Her gaze drifted lower, to the muscular thighs. They had to be at least twice the size of her own...

As if he could sense her attention on him, Felipe turned to look at her and in that moment, in that look, all the breath left her lungs and her mouth ran dry. Fresh heat flushed through her.

It was like being trapped. She couldn’t tear her eyes away from the dark gaze before he gave a sharp blink and turned his focus back to his colleagues.

Francesca let out a slow, ragged breath and pressed her hand to her wildly beating heart.

Never mind being ruggedly handsome, Felipe Lorenzi was the sexiest man she’d ever laid eyes on.

What a shame he was also the most horrid.

* * *

Felipe had never thought he’d be pleased to land in Caballeros but as the Cessna touched down he sent a silent prayer of thanks.

He’d been busy chatting with James and Seb, the usual repartee, nothing important that couldn’t be said in front of an outsider, when he’d suddenly become intensely aware of the outsider. It had happened so quickly it had taken him unawares, a thickening in his loins, an electricity over his skin, a lazy wonder of how her lips would feel beneath his, of what she would taste like...

Then, just as quickly, he’d pushed the awareness away and focussed his mind as he’d spent almost two decades doing, dispelling anything that wasn’t central to the job at hand. An attraction to Francesca Pellegrini went straight into that category. Not central. Not even on the fringe. It couldn’t be.

It was no big deal. He’d dealt with unwanted attraction before without any problems. It really was a case of just focussing the mind on what was important and the only thing of importance was her safety.

But there had been something in the look she’d returned that made him think the attraction could be a two-way thing. He could handle it.

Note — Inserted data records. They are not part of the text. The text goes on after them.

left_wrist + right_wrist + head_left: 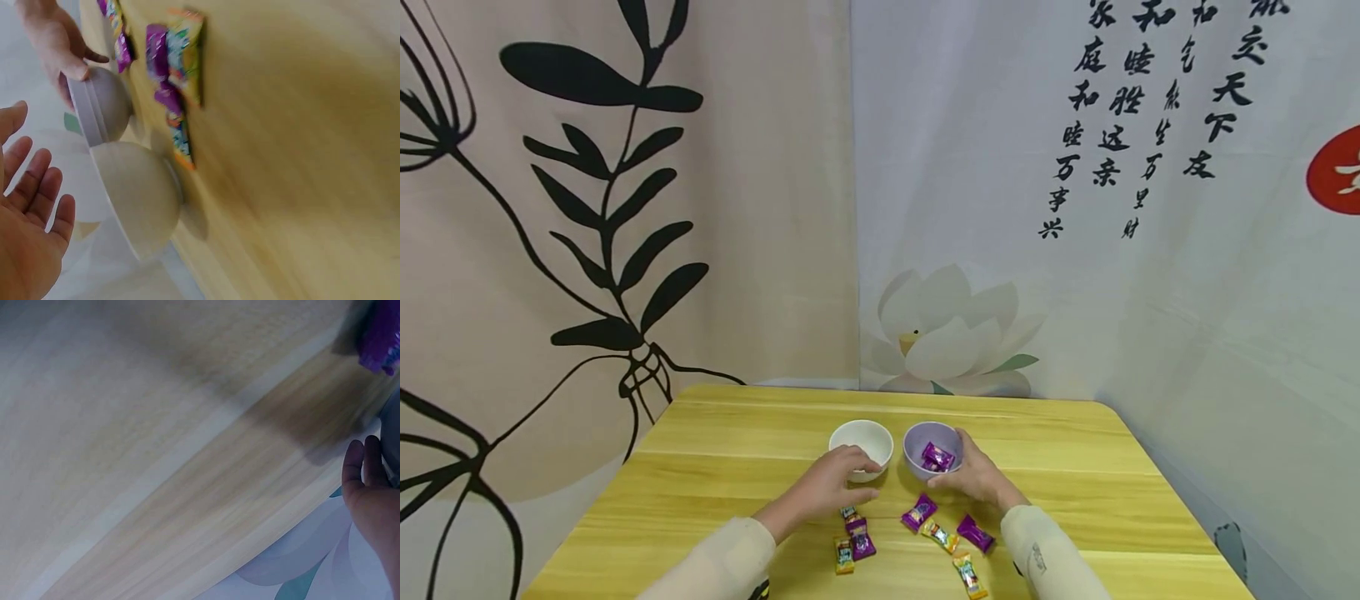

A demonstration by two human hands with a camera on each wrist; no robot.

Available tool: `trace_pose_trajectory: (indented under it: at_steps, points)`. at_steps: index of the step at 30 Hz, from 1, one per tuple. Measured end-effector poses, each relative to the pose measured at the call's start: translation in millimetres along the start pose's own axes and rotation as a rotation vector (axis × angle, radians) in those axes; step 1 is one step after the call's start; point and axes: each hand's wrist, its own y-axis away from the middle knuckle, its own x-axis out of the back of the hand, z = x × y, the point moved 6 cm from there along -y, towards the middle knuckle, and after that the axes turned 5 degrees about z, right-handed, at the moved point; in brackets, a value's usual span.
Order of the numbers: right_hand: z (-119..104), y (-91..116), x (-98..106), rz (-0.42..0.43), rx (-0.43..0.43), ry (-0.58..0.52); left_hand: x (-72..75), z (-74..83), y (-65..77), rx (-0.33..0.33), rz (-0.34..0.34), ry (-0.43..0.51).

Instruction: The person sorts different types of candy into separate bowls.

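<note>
My right hand [977, 475] holds a small purple bowl [917, 437], thumb on its near side and fingers round the right side. Purple-wrapped candies [937, 457] lie inside it. Over the near edge of a white bowl [867, 435] hovers my left hand [831, 482]; in the left wrist view its fingers are loosely extended, apart from the white bowl [137, 194], holding nothing. Below the left hand lie a purple candy [861, 539], a yellow candy [844, 555] and another partly hidden one. The right wrist view catches only the bowl's edge [392, 431] beside the fingers.
Nearer the right forearm, two purple candies [975, 533] and two yellow candies [970, 577] are scattered on the wooden table [737, 442]. Behind the table's far edge hangs a printed cloth [775, 208] with plants, a lotus and writing. A dark striped item shows by the left sleeve.
</note>
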Motion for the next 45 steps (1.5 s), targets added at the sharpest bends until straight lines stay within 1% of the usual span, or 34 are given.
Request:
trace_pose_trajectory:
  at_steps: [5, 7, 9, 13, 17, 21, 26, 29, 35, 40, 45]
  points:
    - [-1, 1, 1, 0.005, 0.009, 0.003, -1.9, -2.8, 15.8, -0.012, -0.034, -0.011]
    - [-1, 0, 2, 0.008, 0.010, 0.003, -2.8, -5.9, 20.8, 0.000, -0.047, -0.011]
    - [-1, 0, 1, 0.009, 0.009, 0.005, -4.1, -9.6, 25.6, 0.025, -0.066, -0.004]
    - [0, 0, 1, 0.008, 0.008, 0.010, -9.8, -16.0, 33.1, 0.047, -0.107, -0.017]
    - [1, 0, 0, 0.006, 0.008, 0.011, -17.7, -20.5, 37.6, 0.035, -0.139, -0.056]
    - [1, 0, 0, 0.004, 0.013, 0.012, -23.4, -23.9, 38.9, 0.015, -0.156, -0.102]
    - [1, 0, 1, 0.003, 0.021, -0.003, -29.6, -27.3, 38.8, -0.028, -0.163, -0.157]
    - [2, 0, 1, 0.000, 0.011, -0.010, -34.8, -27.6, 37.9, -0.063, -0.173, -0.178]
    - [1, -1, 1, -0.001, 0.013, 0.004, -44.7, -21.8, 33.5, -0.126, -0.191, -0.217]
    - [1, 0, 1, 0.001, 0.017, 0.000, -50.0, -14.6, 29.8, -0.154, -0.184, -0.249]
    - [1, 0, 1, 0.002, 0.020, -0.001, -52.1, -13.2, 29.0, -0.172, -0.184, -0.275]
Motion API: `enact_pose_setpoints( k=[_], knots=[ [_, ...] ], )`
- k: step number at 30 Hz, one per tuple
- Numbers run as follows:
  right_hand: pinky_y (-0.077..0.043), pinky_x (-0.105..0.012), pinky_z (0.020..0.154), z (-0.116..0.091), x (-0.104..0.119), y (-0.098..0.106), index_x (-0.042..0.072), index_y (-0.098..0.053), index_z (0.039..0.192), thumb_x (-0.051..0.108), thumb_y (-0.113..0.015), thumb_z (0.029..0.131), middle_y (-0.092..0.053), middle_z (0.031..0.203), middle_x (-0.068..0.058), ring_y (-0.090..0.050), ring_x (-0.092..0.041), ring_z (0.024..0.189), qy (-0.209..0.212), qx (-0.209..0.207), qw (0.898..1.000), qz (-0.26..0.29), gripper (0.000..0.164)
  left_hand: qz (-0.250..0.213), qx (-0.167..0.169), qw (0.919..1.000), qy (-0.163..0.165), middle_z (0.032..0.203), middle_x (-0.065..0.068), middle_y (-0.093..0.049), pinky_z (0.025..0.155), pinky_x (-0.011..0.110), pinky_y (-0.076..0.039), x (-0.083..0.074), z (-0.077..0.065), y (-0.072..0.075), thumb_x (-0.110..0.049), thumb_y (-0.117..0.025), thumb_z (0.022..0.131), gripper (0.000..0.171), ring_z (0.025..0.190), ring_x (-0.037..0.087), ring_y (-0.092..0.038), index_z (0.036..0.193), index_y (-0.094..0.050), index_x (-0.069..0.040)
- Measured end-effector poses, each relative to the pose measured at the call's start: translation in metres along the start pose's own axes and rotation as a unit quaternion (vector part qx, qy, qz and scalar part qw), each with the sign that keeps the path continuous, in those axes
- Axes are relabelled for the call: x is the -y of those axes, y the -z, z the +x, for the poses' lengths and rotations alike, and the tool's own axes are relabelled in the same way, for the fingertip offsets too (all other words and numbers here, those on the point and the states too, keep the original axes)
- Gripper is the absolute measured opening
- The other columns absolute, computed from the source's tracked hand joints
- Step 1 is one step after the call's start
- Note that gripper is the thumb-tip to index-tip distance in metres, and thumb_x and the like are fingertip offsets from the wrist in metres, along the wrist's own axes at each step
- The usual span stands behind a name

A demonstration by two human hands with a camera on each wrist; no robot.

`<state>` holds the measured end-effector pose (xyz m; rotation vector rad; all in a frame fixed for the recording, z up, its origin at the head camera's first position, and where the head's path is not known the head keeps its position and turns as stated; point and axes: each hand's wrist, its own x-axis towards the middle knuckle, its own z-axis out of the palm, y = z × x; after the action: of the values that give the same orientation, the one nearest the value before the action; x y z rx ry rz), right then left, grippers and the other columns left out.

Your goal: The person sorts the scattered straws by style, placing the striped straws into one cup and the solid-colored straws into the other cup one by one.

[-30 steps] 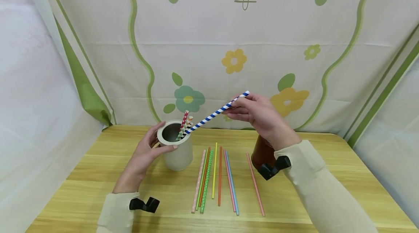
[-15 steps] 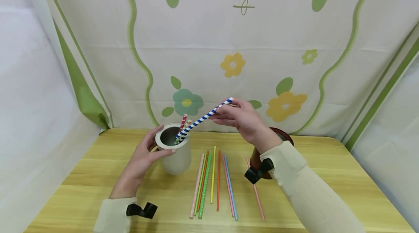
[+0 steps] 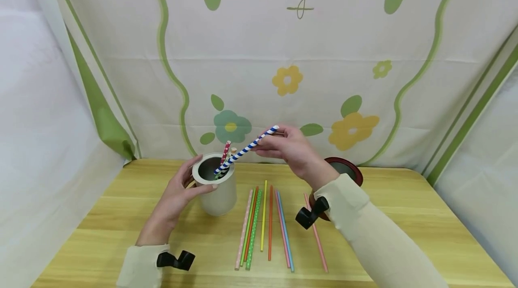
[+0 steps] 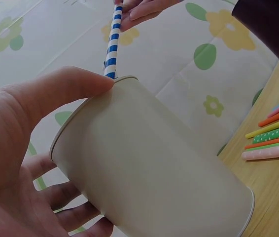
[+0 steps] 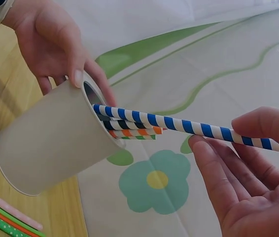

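My right hand (image 3: 289, 150) pinches the upper end of a blue-and-white striped paper straw (image 3: 247, 148). The straw slants down to the left, its lower tip just inside the mouth of a light grey canister (image 3: 219, 198). My left hand (image 3: 174, 200) grips that canister near its top, thumb at the rim and fingers round the far side. Several straws lean in its mouth: a red dotted one (image 3: 225, 152), a black-and-white striped one (image 5: 122, 126) and an orange-striped one (image 5: 142, 132) among them. Their lower ends are hidden inside.
Several loose straws lie side by side mid-table, including a green dotted one (image 3: 254, 231), a yellow one (image 3: 264, 216) and a blue one (image 3: 285, 231). A lone pink straw (image 3: 320, 247) lies further right. Behind my right forearm stands a dark red-brown pot (image 4: 272, 32). A printed cloth (image 3: 251, 76) hangs behind.
My right hand has moved left and slightly down, bringing the striped straw's tip further into the canister's mouth. The pot's rim has come into view behind my arm. My left hand keeps its grip.
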<state>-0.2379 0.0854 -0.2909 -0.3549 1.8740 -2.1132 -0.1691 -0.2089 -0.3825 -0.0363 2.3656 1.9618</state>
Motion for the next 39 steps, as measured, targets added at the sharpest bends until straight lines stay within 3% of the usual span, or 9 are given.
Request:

Francesca Pellegrini was off limits as a matter of course. Never mind his no-sex-with-the-clients stipulation with his employees—and if he were to enforce a rule then fair play meant he had to stick to those rules himself on the occasions he went out in the field—but she was grieving for her brother. He’d seen hardened men lose their minds with grief. He’d almost lost his mind with it once, the pain excruciating enough to know he never wanted to go through anything like it again. And he never would.

He’d spent his childhood effectively alone and where once he had yearned to escape the solitude, now he welcomed it. All his relationships, from the men he employed to the women he dated, were conducted at arm’s length.

‘Ready, boss?’ Seb asked, his hand on the door.

Like much of the island, Caballeros’ main airport had been badly damaged. Pellegrini money and Felipe’s own greasing of the wheels had ensured a safe strip for them to land on. Looking over Francesca’s shoulder to stare out of the window he could see for himself the extent of the damage. The terminal roof had been ripped off, windows shattered, piles of debris as far as the eye could see. Feet away from them lay a Boeing 737 on its side.

‘Are you ready?’ he asked Francesca quietly. She was staring frozenly out of the window, taking in the horror. ‘We can always rearrange the meeting.’

She lifted her shoulders and tilted her neck. ‘I’m not rearranging anything. Let’s go.’

CHAPTER THREE (#u0177422a-400a-521c-9c5f-2604cfa0189a)

THE DRIVER OF the waiting car, another of Felipe’s men, Francesca guessed, drove them carefully over roads thick with mud and so full of potholes she knew the damage had been pre-hurricane. Seb travelled with them, James staying in the Cessna with the pilot.

The Governor’s residence was to the north of the island, far from the city he ran, an area relatively unscathed by the hurricane. To reach it, though, meant travelling through San Pedro, the island’s capital, which along with the rest of the southern cities and towns had taken the brunt of the storm. She shivered to think this was the city she’d planned to stay in during her trip here.

They drove through towns that were only recognisable as such by the stacks of splintered wood and metal that had weeks before been the basis for people’s homes. Tarpaulin and holey blankets were raised for shelter to replace them. People crowded everywhere, old and young, naked children, shoeless pregnant women, people with obvious injuries but only makeshift bandages covering their wounds. Most stared at the passing car with dazed eyes; some had the energy to try to approach it, a few threw things at them.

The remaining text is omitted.